Bakken and other local business leaders believe Madison has a shot at becoming a nationally recognized healthtech hub, thanks to the presence of Epic, which employs more than 8,000 people locally; the turnover at Epic, which results in some former employees starting new healthtech companies; and the talented computer science graduates coming out of the University of Wisconsin-Madison, among other factors.
One of the missing ingredients, in Bakken’s mind, is an adequate local supply of early-stage capital. But more than that, new healthtech entrepreneurs need mentors and investors who know the healthcare industry and can make the introductions to healthcare executives, which are key in a field that is often seen as slow to adopt new technology. Those are two challenges—capital and connections—he wants to help address with Madison HealthX Ventures.
“What we can bring to the table is not just capital, but I personally know over one third of Epic’s customers,” Bakken says. “There’s so much noise out there in the healthcare world. Most of the customers don’t respond to anything if it’s an e-mail or phone call, unless you have a connection or relationship.”

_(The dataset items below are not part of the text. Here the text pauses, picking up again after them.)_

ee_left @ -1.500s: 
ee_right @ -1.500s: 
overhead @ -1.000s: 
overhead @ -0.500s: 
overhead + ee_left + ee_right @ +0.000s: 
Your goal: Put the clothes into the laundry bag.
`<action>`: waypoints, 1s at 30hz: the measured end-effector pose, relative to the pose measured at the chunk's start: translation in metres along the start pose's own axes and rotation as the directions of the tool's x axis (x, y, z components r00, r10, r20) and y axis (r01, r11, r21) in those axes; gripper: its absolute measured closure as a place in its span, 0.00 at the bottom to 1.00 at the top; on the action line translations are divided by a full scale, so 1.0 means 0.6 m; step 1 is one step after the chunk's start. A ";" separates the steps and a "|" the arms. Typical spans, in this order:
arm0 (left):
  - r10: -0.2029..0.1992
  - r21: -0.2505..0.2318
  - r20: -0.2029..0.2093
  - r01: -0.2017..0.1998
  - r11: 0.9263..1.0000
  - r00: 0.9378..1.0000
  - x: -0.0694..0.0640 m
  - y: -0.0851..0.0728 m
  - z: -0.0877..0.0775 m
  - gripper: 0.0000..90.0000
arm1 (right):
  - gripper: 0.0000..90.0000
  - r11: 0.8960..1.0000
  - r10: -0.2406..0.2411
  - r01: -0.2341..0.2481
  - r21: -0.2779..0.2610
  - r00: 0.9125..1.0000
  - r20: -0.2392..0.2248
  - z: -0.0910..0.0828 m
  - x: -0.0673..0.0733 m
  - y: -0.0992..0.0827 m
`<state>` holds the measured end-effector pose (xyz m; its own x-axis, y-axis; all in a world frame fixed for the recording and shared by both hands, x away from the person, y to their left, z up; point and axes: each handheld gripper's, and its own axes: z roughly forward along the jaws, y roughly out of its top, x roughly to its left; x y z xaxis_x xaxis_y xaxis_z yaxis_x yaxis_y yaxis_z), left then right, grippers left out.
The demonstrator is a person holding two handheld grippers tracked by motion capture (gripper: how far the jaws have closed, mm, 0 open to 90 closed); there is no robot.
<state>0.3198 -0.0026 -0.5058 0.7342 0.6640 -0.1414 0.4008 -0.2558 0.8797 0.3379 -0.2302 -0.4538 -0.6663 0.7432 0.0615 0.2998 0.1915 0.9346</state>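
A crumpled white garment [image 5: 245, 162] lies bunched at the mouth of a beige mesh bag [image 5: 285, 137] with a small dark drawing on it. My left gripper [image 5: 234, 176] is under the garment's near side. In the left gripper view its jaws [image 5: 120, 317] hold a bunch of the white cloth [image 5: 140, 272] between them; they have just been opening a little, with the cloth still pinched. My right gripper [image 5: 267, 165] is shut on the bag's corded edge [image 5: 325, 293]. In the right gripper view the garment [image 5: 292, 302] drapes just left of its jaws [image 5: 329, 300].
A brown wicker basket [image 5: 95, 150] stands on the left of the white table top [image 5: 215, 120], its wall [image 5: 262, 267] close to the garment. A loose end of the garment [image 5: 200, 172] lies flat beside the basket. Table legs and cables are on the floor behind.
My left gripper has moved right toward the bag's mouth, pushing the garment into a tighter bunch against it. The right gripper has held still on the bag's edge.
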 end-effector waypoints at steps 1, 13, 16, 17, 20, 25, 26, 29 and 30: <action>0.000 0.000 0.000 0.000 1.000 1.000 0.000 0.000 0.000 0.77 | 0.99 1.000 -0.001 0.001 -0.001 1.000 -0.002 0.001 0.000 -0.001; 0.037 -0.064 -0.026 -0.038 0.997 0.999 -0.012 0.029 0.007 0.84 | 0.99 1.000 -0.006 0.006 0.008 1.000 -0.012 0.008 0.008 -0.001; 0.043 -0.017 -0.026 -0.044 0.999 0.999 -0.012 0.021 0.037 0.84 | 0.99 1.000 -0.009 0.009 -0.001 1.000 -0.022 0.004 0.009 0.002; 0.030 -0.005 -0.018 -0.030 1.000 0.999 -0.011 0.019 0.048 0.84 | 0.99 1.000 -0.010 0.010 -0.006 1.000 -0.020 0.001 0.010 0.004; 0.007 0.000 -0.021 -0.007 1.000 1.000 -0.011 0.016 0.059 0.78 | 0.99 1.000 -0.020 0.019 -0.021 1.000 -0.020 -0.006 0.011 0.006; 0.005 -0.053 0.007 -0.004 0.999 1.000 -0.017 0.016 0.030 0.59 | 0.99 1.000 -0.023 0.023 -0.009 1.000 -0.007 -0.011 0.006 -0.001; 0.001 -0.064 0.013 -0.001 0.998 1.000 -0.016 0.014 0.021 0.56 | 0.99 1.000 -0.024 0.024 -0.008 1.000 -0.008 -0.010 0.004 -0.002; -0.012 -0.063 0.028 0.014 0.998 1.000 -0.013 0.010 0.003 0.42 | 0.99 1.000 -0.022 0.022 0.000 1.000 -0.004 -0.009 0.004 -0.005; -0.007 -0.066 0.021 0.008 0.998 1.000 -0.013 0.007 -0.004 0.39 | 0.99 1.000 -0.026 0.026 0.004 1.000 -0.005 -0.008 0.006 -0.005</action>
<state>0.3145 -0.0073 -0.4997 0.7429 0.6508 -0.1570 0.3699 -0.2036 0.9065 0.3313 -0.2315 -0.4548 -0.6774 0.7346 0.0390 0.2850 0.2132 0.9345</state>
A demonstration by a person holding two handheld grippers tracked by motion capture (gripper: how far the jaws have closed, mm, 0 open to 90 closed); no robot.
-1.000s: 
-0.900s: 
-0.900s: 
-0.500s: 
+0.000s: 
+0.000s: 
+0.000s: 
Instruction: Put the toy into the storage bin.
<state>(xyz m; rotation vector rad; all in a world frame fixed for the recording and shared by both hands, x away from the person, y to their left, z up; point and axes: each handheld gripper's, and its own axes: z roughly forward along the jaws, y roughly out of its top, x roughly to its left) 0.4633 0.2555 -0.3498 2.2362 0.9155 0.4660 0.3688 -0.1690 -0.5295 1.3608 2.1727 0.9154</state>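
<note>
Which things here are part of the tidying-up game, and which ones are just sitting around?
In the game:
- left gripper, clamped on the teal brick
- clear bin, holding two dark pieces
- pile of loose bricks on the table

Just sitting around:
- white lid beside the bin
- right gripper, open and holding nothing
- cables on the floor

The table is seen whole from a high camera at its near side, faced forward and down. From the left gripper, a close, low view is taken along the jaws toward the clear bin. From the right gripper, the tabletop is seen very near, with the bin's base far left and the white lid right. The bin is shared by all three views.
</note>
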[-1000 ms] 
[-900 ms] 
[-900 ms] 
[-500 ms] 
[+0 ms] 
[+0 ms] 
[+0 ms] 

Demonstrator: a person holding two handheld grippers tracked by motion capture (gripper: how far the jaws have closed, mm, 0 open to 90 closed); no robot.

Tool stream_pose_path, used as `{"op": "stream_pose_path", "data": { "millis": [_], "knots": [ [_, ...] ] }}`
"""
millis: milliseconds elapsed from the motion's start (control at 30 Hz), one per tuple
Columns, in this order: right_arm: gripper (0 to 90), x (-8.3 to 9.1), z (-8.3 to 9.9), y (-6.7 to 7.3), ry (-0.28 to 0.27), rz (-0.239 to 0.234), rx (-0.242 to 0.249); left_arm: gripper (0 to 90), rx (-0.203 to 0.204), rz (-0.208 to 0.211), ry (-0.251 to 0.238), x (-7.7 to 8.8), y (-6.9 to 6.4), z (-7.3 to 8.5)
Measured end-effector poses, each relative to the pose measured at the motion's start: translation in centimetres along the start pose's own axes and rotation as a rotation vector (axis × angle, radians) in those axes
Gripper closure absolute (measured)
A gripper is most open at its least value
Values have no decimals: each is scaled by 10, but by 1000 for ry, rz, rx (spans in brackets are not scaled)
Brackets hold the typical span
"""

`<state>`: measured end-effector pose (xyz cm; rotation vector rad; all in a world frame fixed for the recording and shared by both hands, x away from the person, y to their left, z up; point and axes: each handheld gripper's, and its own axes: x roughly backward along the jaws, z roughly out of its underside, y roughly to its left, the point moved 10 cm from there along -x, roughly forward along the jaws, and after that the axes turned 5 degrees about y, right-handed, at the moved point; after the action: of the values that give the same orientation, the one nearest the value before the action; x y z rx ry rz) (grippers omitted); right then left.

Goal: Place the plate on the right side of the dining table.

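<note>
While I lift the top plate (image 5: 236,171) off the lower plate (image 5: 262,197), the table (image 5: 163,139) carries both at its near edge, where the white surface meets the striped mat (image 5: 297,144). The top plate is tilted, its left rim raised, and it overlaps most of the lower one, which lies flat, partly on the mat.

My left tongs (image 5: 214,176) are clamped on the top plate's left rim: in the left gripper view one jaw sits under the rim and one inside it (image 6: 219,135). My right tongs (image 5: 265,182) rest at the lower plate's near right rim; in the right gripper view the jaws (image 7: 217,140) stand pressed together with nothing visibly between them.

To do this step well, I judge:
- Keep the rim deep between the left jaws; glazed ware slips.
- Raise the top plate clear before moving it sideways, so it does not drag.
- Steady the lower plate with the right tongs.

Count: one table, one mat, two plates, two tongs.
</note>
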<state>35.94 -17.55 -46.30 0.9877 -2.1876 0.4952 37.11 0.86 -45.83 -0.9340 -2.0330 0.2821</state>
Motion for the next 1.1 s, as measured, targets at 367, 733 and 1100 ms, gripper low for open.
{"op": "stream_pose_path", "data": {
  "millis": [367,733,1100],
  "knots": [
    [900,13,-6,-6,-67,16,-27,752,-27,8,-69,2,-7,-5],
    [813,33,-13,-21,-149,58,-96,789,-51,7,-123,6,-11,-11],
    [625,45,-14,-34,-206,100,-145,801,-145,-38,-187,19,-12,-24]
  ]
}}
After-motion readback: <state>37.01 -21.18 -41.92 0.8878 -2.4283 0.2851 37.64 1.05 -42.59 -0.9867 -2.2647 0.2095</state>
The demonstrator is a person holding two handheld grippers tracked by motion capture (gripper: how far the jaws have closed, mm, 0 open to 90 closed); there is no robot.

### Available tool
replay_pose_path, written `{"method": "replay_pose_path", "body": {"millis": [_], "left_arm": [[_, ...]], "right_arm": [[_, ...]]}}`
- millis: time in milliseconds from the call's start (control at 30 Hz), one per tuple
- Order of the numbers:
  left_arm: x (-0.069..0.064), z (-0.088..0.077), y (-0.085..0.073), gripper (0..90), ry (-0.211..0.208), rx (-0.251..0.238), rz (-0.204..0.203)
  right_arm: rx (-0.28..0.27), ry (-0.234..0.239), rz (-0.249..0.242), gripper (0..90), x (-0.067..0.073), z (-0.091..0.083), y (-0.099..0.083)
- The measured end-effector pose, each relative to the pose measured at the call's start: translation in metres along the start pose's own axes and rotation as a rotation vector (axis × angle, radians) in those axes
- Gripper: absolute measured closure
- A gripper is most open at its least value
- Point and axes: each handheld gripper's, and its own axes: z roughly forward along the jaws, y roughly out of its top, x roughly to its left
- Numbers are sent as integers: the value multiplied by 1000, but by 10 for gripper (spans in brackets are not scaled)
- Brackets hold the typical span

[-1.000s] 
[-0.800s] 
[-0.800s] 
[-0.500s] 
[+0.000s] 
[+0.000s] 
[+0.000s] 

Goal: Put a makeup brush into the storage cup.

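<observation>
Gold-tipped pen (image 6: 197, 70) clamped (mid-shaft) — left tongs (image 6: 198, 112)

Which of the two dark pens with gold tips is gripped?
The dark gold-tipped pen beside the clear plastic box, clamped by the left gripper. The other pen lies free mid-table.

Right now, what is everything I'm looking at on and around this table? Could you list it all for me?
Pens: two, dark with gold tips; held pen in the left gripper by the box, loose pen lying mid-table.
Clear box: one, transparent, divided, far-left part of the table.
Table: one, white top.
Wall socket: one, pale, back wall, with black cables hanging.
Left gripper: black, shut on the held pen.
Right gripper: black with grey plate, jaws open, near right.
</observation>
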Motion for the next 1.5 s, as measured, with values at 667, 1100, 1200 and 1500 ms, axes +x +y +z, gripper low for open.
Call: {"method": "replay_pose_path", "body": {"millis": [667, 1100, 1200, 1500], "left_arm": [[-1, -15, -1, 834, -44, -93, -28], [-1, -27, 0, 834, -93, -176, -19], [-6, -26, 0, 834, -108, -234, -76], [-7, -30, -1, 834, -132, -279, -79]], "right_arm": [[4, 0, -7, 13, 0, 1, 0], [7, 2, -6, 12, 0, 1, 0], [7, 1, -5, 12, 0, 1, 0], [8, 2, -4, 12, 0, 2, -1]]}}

Bakken says he plans to hire a local healthcare executive to help manage the fund. He is also talking with local healthcare providers to see if they want to participate in the fund, whether it’s investing in the companies or agreeing to serve as pilot customers for the startups, he says.
Bakken’s fund will network with VCs around the country that could invest in the portfolio companies’ Series A and B rounds, he says.
He also wants to organize two conferences in Madison each year, one that would draw investors here to meet with local healthtech companies, and another that would bring together potential customers of the startups. The investor conference could piggyback off of the existing Digital Healthcare Conference, and the customer conference could be timed to coincide with the Forward Technology Conference or Epic’s annual Users Group Meeting, Bakken says.